Monday Links
"What can be added to the happiness of a man who is in health, out of debt, and has a clear conscience?” -- Adam SmithGreat title; probably true: "The dumbest guys in the room: Is Cheniere Energy a contrarian indicator for natural gas?"
College professor thinks bloated, inefficient college signaling mechanism is immune from competition. "The normativity of conventional education isn't a passing phase. College attendance is a central tenet of our society's secular religion. A student who scoffs at all these expectations probably has a serious problem with authority. Would-be employers treat him accordingly."
NYT on 'Taxmageddon': As a result of income tax increases, "inflation-adjusted, after-tax income for the median household could fall next year to its 1998 level, in spite of the continuing economic recovery."
Selections from an interview with John McPhee, one of the greatest living writers. "I believe that so-called writer’s block is something that any writer is going to experience every day, but in a minor way. You break through some kind of membrane, and then you go into another world. Time really goes fast in there, but it is hard as can be to get there, and it frightens me."
WSJ: "The plunge in natural-gas prices over the past few months has had a surprising side effect: Investors love trading the plummeting commodity."
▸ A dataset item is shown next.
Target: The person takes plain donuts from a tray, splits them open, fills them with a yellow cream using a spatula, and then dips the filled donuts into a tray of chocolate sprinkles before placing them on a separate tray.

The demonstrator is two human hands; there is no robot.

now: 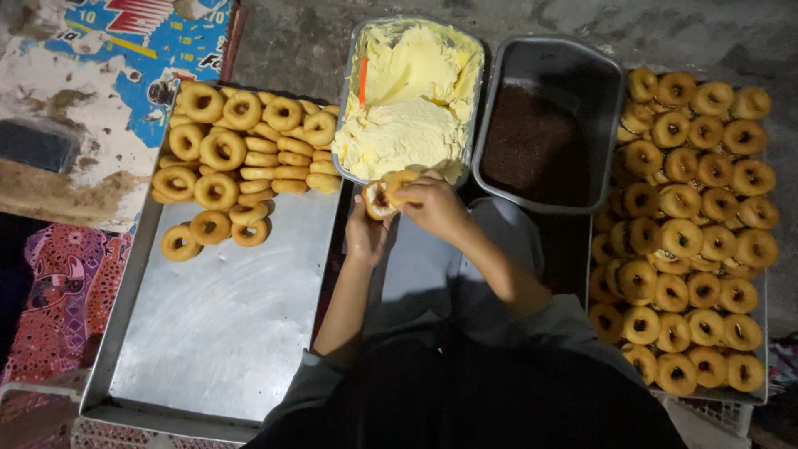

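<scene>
Split doughnut point(381, 198) held in front of the body, just below the near rim of the cream pan point(352, 100), its two halves opened and a dark filling visible on the inner face. Left hand point(366, 235) cupped beneath, clamped on the lower half; right hand point(434, 205) closed over the upper half point(401, 180), fingers curled down on it. Hands together, touching through the doughnut.

Step in hand, by judgement: filling or closing one doughnut over the pans. Next move likely calls for pressing the halves flush without squeezing filling out at the edge, then a steady set-down.

Pale yellow cream point(411, 100) heaped in that pan, an orange-handled tool point(362, 81) sunk in it. Beside it to the right, a second pan point(607, 100) part-full of dark sprinkles point(532, 150). Left metal tray point(224, 324) carrying stacked doughnuts point(237, 162) at its far end, near part bare. Right tray crowded with ring doughnuts point(690, 233). All resting on a concrete floor point(582, 25).
</scene>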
Important NYT article from 1986: "The directors of the New York Stock Exchange voted yesterday to abandon a decades-old rule that gave all of a public corporation's shareholders equal voting rights. Instead, companies traded on the exchange will have the right to issue classes of common stock with unequal voting rights."
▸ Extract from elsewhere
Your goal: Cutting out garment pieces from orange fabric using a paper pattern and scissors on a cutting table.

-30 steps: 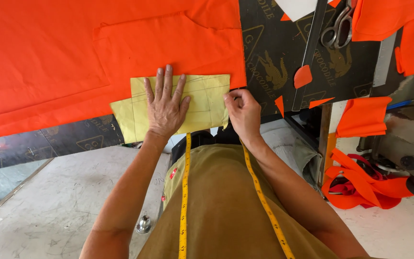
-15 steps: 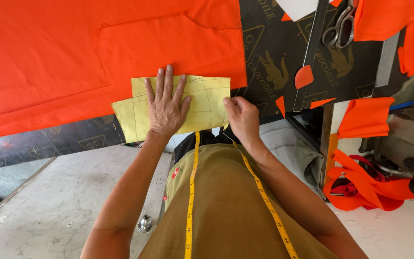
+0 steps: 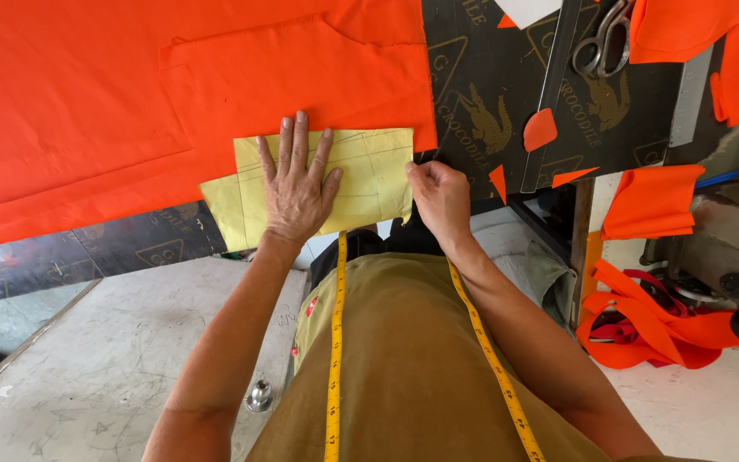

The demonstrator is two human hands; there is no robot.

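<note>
A yellow paper pattern (image 3: 369,167) with pencilled lines lies on the near edge of a large orange fabric (image 3: 130,103), spread over a dark printed table (image 3: 481,77). My left hand (image 3: 295,184) presses flat on the pattern with its fingers spread. At the pattern's right edge sits my right hand (image 3: 440,192), fingers curled and pinched together; whatever is between the fingertips is hidden. A yellow tape measure (image 3: 334,359) hangs down my front over an olive garment.
Scissors (image 3: 602,38) lie at the table's far right beside a long dark ruler (image 3: 549,94). Small orange scraps (image 3: 540,128) dot the table. A folded orange piece (image 3: 652,201) and a heap of orange strips (image 3: 652,321) sit to the right. Below is a concrete floor (image 3: 87,368).
My right hand has shifted a little along the pattern's right edge. The left hand stays flat on the pattern.
</note>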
I've been meaning to talk about Kickstarter on the blog. Meanwhile, check out an example project "Launch the Griffin", a project to launch an Irish pub in South Pasadena, CA.
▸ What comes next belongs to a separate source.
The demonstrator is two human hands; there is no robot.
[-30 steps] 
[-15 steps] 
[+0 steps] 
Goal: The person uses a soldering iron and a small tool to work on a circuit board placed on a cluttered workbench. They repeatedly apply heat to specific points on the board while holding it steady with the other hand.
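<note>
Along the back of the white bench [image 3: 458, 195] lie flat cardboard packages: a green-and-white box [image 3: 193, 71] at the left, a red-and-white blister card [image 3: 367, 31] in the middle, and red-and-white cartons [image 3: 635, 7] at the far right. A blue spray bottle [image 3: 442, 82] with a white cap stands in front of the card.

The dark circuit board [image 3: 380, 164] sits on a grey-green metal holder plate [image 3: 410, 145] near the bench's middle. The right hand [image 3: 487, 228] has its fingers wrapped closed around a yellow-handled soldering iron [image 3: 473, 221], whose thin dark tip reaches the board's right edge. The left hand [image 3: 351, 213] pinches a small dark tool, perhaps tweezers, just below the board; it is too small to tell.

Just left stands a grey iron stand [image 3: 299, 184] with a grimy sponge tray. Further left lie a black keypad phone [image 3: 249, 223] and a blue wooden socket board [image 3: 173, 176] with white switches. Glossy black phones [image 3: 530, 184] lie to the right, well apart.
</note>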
Here's something about the financial literacy of college students. Sadly hilarious - and Tyler Cowen (aka cheap chalupas) thinks that U.S. colleges are the most competitive sector: "seventy percent of American college students have credit cards, five of every six of those students do not know their cards' interest rates [...] It gets worse. Nearly all of the 725 students who took the survey in fall 2009 were business majors"
No kidding: "Investors might be surprised to see how highly correlated their emerging market stocks are to the S&P 500." An interesting paper about correlations. They note that hedge funds provide little diversification benefit in a portfolio. This is true of funds that don't do any original work, or who are so big that they are closet index funds by necessity.
Pair trade idea: "XLU:SPY is very close to as cheap as its ever gotten since 2007. With 2.12% div carry, this is an attractive hedge"
Targeted advertising on Facebook: "if you want to reach the 100 people on Facebook who live in California, are between 18 and 36 years old, like "space" and work at Apple or Google, you can."
Read the Barron's article on student loan debt. "The 30-to-39 age group owes more than any other age decile, with a per-borrower debt load of $28,500." Unbelievable, to still be paying off student loans at that age, and later.